■ TASK
If a line comes after the one containing "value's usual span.", leave it out; copy every line before it, and that line too, exactly as written, starting from the first line of the entries.

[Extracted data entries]
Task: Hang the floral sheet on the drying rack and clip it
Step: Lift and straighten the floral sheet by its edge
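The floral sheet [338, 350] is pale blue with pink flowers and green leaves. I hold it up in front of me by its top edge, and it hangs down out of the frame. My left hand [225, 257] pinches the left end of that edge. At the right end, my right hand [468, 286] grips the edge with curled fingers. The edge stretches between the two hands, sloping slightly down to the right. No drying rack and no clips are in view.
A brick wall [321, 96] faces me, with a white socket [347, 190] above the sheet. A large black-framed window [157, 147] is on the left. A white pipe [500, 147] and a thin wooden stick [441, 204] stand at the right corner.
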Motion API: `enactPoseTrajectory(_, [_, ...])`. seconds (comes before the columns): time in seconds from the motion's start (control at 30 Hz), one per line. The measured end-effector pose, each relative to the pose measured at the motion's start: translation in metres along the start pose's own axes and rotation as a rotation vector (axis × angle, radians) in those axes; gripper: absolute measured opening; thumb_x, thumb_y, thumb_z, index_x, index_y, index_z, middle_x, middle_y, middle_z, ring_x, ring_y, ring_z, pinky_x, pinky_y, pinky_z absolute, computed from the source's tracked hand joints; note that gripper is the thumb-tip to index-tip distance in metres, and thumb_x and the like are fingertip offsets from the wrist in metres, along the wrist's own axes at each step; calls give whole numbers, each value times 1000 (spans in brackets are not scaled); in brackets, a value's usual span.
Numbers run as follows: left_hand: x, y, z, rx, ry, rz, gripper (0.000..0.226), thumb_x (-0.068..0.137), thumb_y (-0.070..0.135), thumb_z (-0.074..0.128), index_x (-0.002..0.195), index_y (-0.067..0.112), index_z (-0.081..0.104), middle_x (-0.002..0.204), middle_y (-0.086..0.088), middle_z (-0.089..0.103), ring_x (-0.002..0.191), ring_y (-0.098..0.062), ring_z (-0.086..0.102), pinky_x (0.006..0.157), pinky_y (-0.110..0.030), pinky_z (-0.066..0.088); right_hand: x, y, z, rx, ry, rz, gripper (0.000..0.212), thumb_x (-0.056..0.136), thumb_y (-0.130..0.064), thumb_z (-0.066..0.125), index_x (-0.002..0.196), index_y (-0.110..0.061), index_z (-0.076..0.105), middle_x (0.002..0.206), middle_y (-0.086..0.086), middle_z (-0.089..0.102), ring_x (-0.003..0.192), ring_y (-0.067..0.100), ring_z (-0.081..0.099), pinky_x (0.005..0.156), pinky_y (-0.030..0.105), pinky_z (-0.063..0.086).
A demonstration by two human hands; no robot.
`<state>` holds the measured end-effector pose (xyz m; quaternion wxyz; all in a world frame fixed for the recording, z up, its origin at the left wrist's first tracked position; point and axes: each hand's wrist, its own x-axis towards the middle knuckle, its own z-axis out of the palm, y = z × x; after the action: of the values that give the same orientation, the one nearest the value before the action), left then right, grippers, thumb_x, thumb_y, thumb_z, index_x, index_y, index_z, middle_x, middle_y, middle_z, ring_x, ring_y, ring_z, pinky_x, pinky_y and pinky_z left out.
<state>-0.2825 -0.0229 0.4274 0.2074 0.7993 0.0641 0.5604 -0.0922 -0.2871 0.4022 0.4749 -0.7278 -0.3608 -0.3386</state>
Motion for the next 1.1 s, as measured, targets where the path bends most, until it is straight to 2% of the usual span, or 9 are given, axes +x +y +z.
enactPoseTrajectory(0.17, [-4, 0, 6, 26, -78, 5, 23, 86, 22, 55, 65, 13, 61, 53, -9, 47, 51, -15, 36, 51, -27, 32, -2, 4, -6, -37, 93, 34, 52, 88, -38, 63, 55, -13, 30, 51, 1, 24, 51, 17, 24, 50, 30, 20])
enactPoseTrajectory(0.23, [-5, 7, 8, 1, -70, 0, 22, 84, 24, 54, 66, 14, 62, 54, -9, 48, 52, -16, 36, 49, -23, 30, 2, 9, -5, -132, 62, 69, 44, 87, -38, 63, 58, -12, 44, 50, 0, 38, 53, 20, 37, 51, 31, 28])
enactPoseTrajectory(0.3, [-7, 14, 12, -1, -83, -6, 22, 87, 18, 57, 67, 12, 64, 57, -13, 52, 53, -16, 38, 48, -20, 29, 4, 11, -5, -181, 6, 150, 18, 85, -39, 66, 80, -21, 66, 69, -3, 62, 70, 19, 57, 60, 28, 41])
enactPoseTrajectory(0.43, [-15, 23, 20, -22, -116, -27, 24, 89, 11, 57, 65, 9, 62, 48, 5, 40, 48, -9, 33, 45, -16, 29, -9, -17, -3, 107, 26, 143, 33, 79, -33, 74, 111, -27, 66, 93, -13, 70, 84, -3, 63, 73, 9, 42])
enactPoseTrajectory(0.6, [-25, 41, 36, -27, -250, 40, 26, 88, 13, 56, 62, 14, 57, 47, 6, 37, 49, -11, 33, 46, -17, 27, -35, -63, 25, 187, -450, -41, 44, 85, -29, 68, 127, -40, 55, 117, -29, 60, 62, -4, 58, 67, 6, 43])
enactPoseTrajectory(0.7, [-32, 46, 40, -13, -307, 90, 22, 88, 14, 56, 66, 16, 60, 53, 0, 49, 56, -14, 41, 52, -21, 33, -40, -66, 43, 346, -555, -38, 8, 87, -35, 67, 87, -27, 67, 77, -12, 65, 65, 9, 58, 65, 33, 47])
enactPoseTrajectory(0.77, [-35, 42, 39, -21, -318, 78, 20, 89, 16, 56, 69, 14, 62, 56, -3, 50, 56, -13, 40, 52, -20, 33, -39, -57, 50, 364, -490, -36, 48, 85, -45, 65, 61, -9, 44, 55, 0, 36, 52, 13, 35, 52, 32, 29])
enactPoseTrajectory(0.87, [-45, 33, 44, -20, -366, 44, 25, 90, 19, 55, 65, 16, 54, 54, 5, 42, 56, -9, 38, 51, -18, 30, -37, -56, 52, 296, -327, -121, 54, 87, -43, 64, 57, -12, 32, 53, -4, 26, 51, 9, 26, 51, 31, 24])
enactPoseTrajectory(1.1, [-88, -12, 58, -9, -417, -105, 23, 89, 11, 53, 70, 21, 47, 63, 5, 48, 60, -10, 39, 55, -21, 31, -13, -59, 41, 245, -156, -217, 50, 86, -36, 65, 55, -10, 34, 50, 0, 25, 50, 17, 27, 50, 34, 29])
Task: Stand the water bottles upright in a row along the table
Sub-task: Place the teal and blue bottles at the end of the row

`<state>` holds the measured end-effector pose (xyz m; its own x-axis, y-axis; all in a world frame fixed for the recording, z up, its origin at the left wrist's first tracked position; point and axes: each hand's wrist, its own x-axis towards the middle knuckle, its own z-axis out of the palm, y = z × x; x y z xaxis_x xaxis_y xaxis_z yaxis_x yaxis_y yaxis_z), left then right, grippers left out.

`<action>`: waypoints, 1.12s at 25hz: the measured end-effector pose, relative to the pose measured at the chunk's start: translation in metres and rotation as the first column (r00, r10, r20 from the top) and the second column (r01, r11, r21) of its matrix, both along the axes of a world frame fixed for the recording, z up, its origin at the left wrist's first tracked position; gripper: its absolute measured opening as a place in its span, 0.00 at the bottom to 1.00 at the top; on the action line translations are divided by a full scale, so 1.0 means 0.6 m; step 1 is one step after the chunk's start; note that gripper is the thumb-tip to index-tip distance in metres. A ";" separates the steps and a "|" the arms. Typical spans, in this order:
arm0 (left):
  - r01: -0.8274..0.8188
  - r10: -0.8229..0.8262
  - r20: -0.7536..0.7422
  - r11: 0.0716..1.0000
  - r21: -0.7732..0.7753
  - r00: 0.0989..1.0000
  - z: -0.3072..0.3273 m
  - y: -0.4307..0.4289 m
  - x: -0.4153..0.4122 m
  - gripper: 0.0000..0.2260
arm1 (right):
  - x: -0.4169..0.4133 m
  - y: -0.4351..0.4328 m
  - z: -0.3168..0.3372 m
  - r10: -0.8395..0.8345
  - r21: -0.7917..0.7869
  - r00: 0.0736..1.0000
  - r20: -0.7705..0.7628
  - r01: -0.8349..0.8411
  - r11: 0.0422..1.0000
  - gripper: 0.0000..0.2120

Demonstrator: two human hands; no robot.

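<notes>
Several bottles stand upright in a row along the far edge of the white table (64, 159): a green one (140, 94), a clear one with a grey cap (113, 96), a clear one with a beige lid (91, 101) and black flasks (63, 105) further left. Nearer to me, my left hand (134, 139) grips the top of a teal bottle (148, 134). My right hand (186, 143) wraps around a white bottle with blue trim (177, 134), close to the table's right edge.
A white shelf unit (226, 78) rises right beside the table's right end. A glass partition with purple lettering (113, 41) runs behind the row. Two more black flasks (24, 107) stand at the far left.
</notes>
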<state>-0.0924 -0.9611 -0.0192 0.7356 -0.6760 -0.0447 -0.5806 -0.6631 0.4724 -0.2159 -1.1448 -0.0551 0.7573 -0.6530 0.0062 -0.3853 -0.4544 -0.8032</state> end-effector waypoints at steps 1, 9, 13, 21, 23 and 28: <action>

■ ANSWER TO THIS PROBLEM
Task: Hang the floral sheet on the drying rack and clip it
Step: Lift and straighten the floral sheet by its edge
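The floral sheet [338, 350] is pale blue with pink flowers and green leaves. I hold it up in front of me by its top edge, and it hangs down out of the frame. My left hand [225, 257] pinches the left end of that edge. At the right end, my right hand [468, 286] grips the edge with curled fingers. The edge stretches between the two hands, sloping slightly down to the right. No drying rack and no clips are in view.
A brick wall [321, 96] faces me, with a white socket [347, 190] above the sheet. A large black-framed window [157, 147] is on the left. A white pipe [500, 147] and a thin wooden stick [441, 204] stand at the right corner.
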Motion API: `enactPoseTrajectory(_, [_, ...])`. seconds (comes before the columns): time in seconds from the motion's start (control at 30 Hz), one per line. The measured end-effector pose, each relative to the pose measured at the motion's start: translation in metres along the start pose's own axes and rotation as a rotation vector (axis × angle, radians) in those axes; gripper: absolute measured opening; thumb_x, thumb_y, thumb_z, index_x, index_y, index_z, middle_x, middle_y, middle_z, ring_x, ring_y, ring_z, pinky_x, pinky_y, pinky_z absolute, computed from the source's tracked hand joints; note that gripper is the thumb-tip to index-tip distance in metres, and thumb_x and the like are fingertip offsets from the wrist in metres, along the wrist's own axes at each step; calls give whole numbers, each value times 1000 (spans in brackets are not scaled); in brackets, a value's usual span.

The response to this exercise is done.